Operation tests test the actual results of using the API. They execute
(sometimes significant) code and check that the result is within the expected
set of behaviors (which can be quite complex to compute).

Note that operation tests need to test a lot of interactions between different
parts of the API, and so can become quite complex. Try to reduce the complexity by
utilizing combinatorics and [helpers](./helper_index.txt), and splitting/merging test files as needed.

#### Errors

Operation tests are usually `GPUTest`s. As a result, they automatically fail on any validation
errors that occur during the test.

When it's easier to write an operation test with invalid cases, use
`ParamsBuilder.filter`/`.unless` to avoid invalid cases, or detect and
`expect` validation errors in some cases.

#### Implementation

Use helpers like `expectContents` (and more to come) to check the values of data on the GPU.
(These are "eventual expectations" - the harness will wait for them to finish at the end).

When testing something inside a shader, it's not always necessary to output the result to a
render output. In fragment shaders, you can output to a storage buffer. In vertex shaders, you
can't - but you can render with points (simplest), send the result to the fragment shader, and
output it from there. (Someday, we may end up wanting a helper for this.)

#### Testing Default Values

Default value tests (for arguments and dictionary members) should usually be operation tests -
all you have to do is include `undefined` in parameterizations of other tests to make sure the
behavior with `undefined` has the same expected result that you have when the default value is
specified explicitly.

### IDL tests

TODO: figure out how to implement these. https://github.com/gpuweb/cts/issues/332

These tests test only rules that come directly from WebIDL. For example:

- Values out of range for `[EnforceRange]` cause exceptions.
- Required function arguments and dictionary members cause exceptions if omitted.
- Arguments and dictionary members cause exceptions if passed the wrong type.

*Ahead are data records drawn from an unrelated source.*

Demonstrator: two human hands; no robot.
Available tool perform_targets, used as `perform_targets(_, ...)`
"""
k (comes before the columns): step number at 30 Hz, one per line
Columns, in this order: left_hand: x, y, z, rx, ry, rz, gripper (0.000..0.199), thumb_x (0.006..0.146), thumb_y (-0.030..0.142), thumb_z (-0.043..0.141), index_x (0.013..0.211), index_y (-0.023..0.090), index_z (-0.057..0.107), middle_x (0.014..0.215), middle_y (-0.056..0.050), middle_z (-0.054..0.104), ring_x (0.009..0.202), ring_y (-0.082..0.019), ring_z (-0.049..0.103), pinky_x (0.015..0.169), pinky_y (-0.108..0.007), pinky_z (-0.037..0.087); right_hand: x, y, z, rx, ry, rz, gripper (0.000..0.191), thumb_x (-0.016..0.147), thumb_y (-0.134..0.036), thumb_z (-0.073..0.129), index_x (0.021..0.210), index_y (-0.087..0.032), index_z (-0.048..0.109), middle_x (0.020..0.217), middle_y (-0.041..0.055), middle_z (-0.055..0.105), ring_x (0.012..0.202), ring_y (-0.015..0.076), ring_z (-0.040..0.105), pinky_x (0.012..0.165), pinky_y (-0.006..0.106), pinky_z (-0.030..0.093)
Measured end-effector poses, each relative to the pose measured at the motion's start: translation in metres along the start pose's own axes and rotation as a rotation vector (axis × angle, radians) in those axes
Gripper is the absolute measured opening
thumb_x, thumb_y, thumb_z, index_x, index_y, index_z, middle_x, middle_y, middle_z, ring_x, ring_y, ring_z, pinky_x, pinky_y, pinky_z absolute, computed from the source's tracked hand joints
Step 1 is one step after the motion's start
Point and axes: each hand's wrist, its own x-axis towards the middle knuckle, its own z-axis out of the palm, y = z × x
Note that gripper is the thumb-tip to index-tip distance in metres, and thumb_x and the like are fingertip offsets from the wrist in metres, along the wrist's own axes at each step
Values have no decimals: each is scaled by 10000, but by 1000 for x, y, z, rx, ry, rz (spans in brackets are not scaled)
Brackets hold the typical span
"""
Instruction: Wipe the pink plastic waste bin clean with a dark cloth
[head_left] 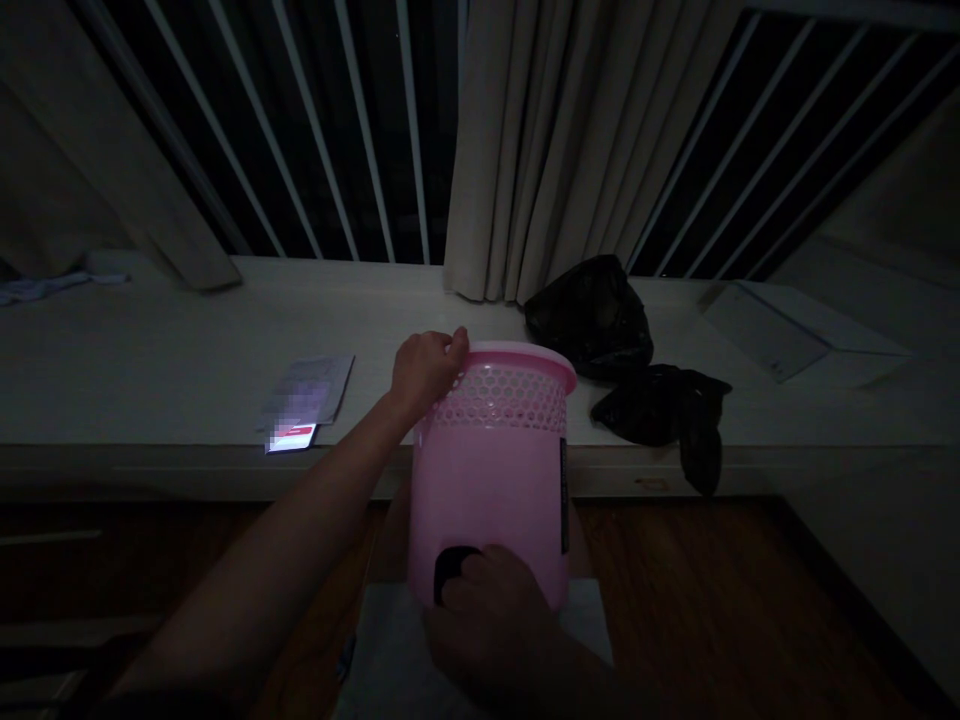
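A pink plastic wastebasket (487, 490) with a honeycomb-holed band under its rim stands tilted in front of me. My left hand (429, 372) is closed over the rim at its left, thumb on top. Low on the basket's near side, my right hand (491, 615) has its fingers curled against a black piece with rounded corners (450, 570). Whether that piece is a label or something loose, I cannot tell; the hand covers part of it. A dark label strip (564, 495) runs down the basket's right side.
Behind the basket is a white ledge (187, 370). On it lie black plastic bags (592, 315), a white box (806, 335), papers (311, 390) and a lit phone (291, 438). Curtains (517, 150) and a barred window (322, 120) stand beyond. Below is a wooden floor (712, 600).
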Motion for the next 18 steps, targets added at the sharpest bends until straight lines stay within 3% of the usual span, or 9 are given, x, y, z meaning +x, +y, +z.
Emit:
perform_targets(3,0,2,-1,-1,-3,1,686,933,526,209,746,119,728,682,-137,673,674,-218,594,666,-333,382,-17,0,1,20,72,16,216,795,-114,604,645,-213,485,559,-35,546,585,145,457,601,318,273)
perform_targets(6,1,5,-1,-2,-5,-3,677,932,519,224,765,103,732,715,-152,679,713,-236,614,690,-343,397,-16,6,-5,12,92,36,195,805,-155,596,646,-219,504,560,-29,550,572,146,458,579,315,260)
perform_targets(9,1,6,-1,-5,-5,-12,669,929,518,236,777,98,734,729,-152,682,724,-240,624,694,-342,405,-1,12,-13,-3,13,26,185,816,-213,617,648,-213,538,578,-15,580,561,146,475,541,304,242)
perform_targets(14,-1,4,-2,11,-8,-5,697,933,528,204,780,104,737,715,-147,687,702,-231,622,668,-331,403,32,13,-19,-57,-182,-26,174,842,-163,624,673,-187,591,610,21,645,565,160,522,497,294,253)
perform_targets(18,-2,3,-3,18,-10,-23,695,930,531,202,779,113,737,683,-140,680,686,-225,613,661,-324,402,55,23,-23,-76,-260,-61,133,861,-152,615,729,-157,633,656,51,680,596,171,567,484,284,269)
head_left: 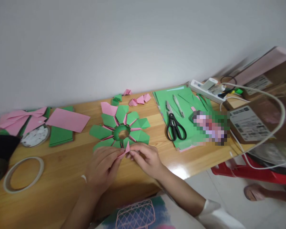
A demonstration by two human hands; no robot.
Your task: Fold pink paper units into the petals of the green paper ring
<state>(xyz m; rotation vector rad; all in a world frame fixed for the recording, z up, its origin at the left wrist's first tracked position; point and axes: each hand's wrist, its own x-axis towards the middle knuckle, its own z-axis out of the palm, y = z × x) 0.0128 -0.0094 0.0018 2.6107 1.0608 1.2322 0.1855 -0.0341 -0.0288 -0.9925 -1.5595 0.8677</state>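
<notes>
A small folded piece of pink paper (127,147) is pinched between my two hands at the table's front middle. My left hand (104,165) grips it from the left with fingers closed. From the right, my right hand (145,157) holds its other side between thumb and fingertips. Just behind my hands lies a ring of folded green and pink paper petals (138,136), round with an open centre; my fingers cover part of its near edge. One pink petal (109,109) sticks out at its back left.
Folded pink pieces (140,100) and a green one (116,100) lie behind the ring. Scissors (174,124) and a utility knife (178,106) rest on green sheets at right. Pink paper (68,120), green sheets (59,136) and a tape roll (7,183) are at left. A power strip (206,90) and boxes (252,119) stand far right.
</notes>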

They may also test positive cases like the following, but the behavior of these should be tested in
operation tests.

- OK to omit optional arguments/members.
- OK to pass the correct argument/member type (or of any type in a union type).

Every overload of every method should be tested.

## `src/stress/`, `src/manual/`

Stress tests and manual tests for WebGPU that are not intended to be run in an automated way.

## `src/unittests/`

Unit tests for the test framework (`src/common/framework/`).

## `src/demo/`

A demo of test hierarchies for the purpose of testing the `standalone` test runner page.